A la fin des années quarante, le résultat des études berbères indiquait, premièrement que les berbérophones étaient encore une dizaine de millions parlant encore le Berbère ( Tunisie, Algérie, Maroc, Sahara, Tripolitaine).
Concernant la seule Algérie, les berbérophones pouvaient être répartis d’une façon générale entre deux groupes dialectaux :
1° la zenatiya ou parler zénète ( Aures, Bani Nenacer, beni Snous, Ouarsenis, Dahra, Mzab, Oued Rir, Ouargla, Touat, etc...)
2° le kabyle ou zouaoua, parent du touareg ( Ahaggar) et du chleuh marocain ( Kabylie, Blida, Cherchell, Teniet el Haad, etc...)
Relief et règne minéral :
Le terme générique adrar ou adreîr - Montagne - correspond au mot arabe Djebel.
Adrar - Pierre - terme générique en Kabylie, et - Montagne - dans l’Aïr.
Les cartes géographiques en Algérie étaient, à ce sujet, assez fautives ; ainsi, dans tout le pays kabyle on dit : adrar n jerjer et NON Djebel djurdjura.

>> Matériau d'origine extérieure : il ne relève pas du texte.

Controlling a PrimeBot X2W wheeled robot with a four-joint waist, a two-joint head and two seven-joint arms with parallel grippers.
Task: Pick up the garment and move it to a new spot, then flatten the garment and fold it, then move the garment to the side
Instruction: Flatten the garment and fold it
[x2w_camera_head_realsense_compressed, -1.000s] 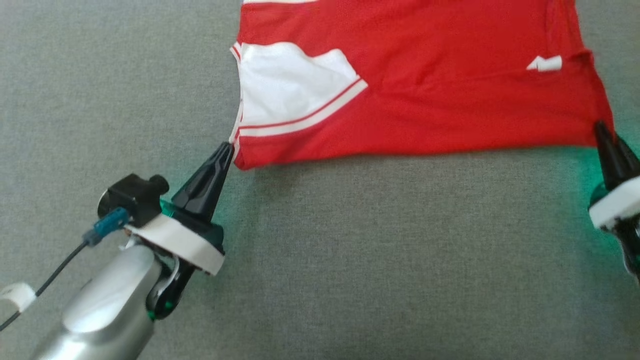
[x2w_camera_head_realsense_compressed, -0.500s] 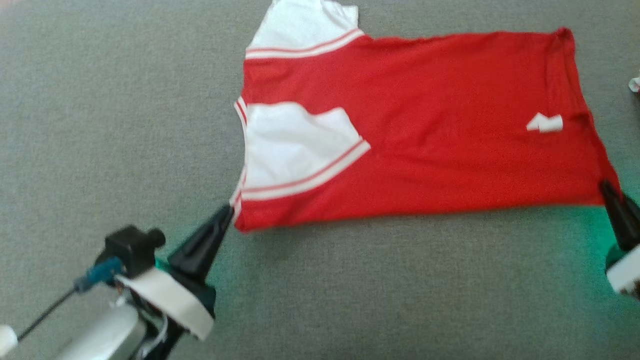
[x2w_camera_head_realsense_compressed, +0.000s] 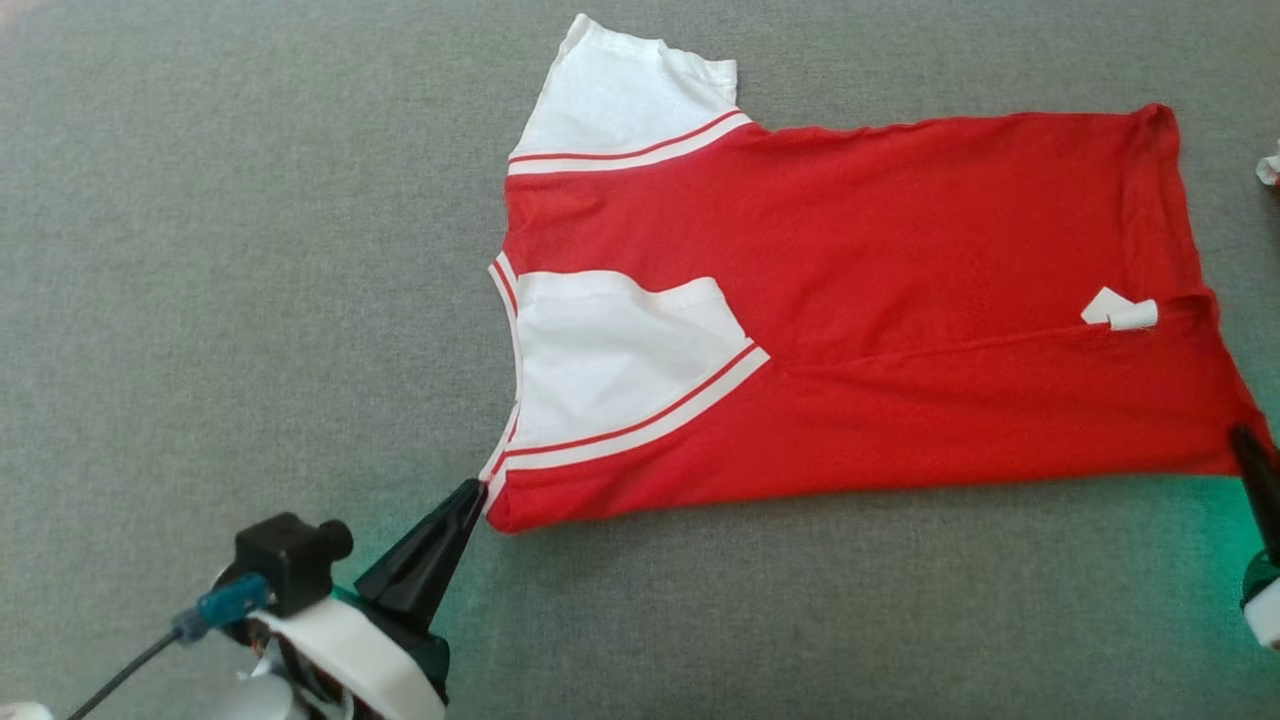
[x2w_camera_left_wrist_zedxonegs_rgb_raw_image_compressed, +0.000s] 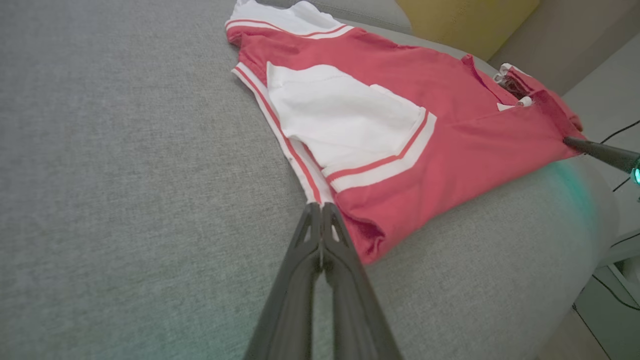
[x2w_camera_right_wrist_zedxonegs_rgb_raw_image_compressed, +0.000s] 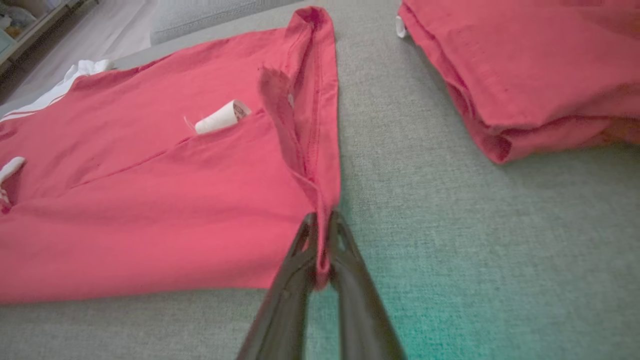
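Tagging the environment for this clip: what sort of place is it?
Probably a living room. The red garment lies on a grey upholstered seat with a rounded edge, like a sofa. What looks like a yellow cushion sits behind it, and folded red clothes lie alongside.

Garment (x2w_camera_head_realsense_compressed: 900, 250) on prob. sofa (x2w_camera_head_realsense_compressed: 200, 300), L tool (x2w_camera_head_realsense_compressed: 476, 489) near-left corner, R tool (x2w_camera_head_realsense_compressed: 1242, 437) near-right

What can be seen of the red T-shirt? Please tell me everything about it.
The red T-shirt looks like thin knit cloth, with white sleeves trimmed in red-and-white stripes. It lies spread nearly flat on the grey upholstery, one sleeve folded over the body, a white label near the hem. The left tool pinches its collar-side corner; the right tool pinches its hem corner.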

Isk et Ich « Corne » et, par extension « pic, sommet, montagne, escarpement » est toujours fréquent en Algérie où il apparaît toujours en composition : Ichouar « le Pic du lion » Ich temedda « le Pic du vautour » (Aures)

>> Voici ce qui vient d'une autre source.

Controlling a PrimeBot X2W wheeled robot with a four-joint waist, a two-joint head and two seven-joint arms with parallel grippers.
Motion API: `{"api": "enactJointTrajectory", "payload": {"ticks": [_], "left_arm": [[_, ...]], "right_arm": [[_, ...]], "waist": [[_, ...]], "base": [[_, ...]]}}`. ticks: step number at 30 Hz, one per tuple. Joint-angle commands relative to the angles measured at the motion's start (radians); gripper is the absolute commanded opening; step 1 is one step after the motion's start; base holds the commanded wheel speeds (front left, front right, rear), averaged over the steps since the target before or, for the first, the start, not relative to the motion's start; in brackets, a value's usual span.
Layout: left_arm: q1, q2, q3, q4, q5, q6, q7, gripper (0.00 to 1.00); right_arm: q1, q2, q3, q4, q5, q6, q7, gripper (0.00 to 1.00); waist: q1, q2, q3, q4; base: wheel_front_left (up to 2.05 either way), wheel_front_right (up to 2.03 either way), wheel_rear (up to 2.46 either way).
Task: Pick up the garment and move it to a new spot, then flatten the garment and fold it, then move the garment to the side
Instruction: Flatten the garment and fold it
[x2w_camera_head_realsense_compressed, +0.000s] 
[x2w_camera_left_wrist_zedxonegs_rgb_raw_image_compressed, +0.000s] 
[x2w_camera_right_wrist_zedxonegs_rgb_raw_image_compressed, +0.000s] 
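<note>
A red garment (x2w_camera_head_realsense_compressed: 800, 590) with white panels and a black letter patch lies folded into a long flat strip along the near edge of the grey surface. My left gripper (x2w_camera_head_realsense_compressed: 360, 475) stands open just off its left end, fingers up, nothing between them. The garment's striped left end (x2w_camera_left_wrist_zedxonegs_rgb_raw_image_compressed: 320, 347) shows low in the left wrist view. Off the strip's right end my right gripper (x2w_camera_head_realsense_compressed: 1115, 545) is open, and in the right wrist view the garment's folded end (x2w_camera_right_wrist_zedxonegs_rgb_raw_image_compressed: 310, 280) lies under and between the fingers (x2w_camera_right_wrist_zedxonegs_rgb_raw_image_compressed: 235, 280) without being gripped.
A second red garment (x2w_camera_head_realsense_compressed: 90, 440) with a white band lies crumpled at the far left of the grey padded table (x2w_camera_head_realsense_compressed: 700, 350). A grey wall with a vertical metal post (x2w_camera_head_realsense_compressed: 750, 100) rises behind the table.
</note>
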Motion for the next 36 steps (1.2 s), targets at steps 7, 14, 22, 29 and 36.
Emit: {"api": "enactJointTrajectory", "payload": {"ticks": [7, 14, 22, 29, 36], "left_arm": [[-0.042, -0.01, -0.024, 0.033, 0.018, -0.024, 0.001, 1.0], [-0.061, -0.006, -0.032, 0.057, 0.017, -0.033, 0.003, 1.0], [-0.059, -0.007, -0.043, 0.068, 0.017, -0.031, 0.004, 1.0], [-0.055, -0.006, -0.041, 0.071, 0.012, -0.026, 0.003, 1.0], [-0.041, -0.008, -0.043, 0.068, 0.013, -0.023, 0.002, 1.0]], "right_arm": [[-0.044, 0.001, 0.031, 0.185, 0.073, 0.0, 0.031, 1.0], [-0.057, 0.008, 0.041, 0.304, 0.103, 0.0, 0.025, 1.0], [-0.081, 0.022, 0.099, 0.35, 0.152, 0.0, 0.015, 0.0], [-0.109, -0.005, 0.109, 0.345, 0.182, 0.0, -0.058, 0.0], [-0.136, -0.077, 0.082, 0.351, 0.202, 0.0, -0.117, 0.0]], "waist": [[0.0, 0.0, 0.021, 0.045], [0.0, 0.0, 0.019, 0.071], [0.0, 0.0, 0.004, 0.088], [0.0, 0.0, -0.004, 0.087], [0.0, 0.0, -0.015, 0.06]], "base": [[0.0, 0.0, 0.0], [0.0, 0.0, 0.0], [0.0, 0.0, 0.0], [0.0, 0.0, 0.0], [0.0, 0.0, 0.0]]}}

Azru, Tarerut, pluriel Izarwen, tazerwin, izra « pierre, rocher, montagne, endroit rocailleux » En Algérie : Djebel azerou-Djemaa, l’Azerout-n-Tarat, l’Azrou-n-Tohar, Bou Azera, Tazeroud, l’Azerou-n-Trourda ( montagnes ) Azerou-em-Bchar, Azera, Tizra (localité)
Tafsa se rapporte, en général, au grès et à tout calcaire En Algérie, les Aîn-Tafeza « Source du grès » sont nombreuses. G.MERCIER rapporte à ce thème nominal, par permutation du f X p, les noms antiques de TIPAZA et THAPSUS.

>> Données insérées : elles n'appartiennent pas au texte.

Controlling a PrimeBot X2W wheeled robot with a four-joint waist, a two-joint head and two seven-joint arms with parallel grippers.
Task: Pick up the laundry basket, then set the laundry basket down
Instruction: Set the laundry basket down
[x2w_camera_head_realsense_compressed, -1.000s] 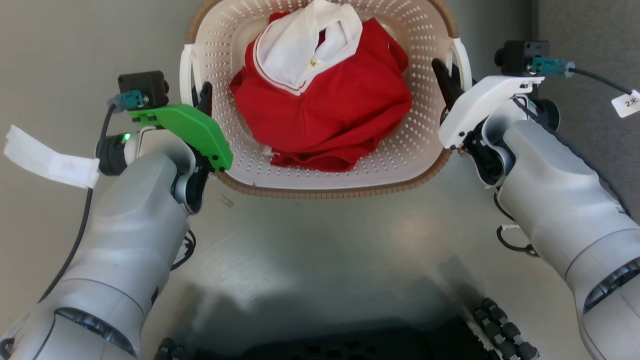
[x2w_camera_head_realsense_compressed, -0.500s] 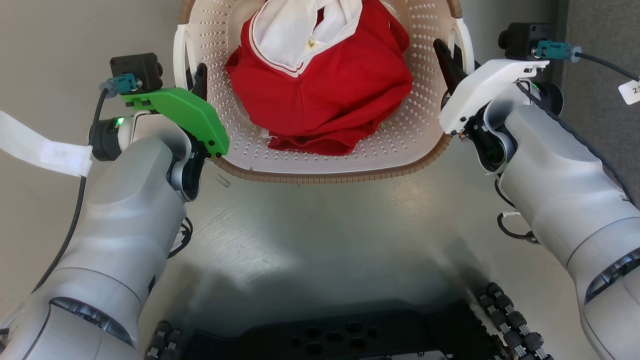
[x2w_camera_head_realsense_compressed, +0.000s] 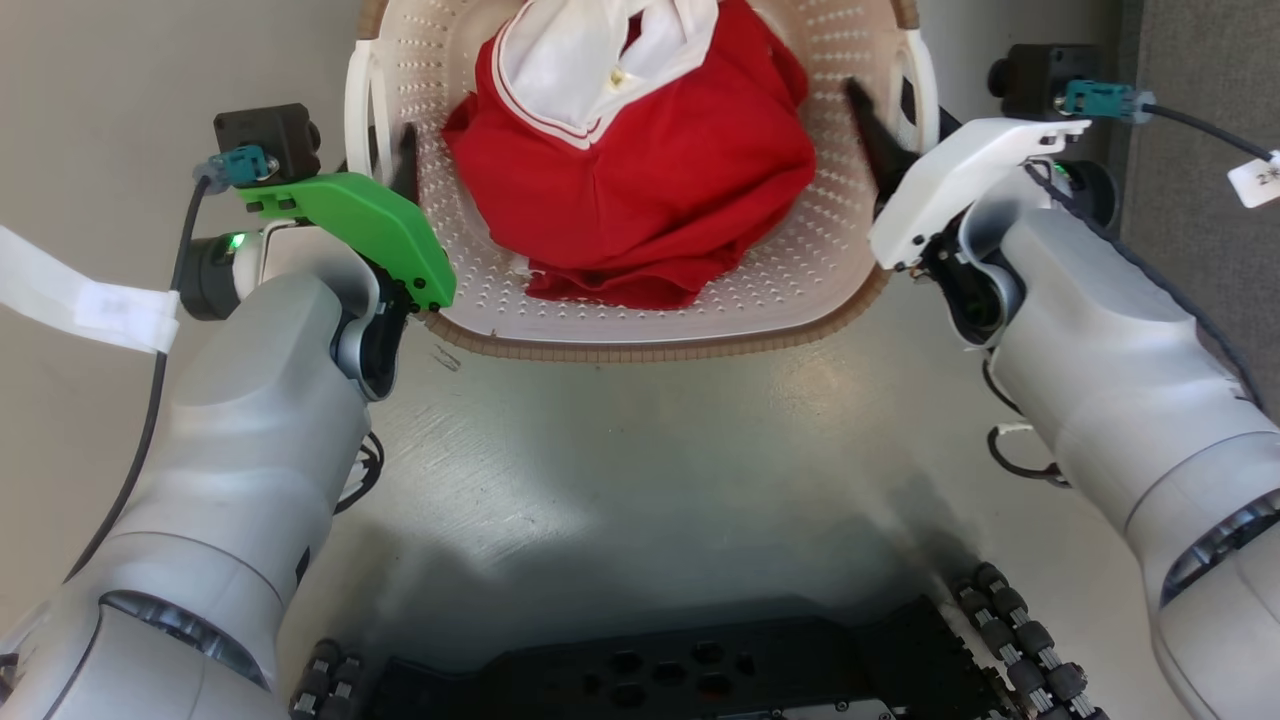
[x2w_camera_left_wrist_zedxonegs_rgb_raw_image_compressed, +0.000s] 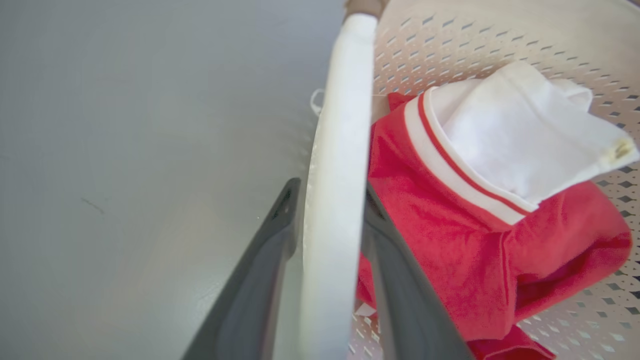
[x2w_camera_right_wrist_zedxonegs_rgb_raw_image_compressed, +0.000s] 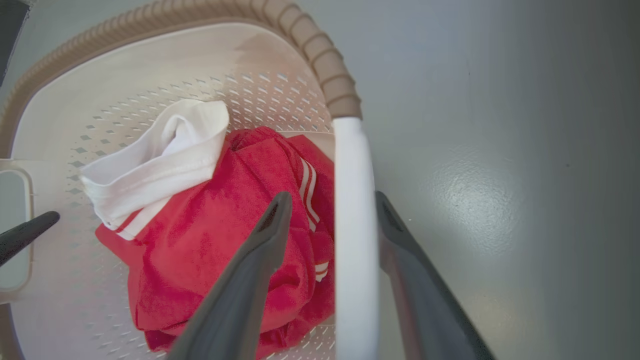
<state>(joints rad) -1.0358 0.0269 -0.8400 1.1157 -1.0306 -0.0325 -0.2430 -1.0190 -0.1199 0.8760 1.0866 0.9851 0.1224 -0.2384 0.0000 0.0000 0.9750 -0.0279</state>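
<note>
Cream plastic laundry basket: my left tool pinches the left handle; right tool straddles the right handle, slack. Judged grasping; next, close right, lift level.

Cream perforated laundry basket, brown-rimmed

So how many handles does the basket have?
2. The left handle sits on the left side of the laundry basket, pinched by the left gripper. The right handle sits on its right side, between the spread fingers of the right gripper.
</note>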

A ce thème, relèvent également les noms de Djebel Tifech et de l’Oued Tifech et peut-être TEFESCHOUN.
Tekkat qui a le sens de « rocher à pic un peu surplombant » a formé quelques noms de lieux.
En Algérie : Koukou, ancienne capitale de la Kabylie XVI° et XVII° S. Tkut, Takouka, Takkouch, Takoucht (djebel), Tikiouch « le petit piton » localité de Kabylie.
Ekadé « pierre « en Touareg donne ekedi avec le sens d’escarpement » il serait d’avis de rattacher à ce terme Ras Skidda (Philippeville), nom antique Rusicade qui serait de compte à demi avec rush « cap « . Comme il arrive souvent en toponymie, il y aurait une superposition de deux vocables de même signification.
Uzzal est le nom « du fer » dans tous les dialectes avec quelques variantes vocaliques
Dans l’Aures, une espèce de frêne au bois très dur se nomme t’uzzalt pluriel T’uzzalin. Mais au Maroc, uzzal et tazult est aussi « sulfure d’antimoine » ou Koheul, en arabe, employé comme fard et collyre pour les yeux. De nos jours, les Kabyles emploient aussi uzzal dans un sens métaphorique qui signifie « bravoure, courage ».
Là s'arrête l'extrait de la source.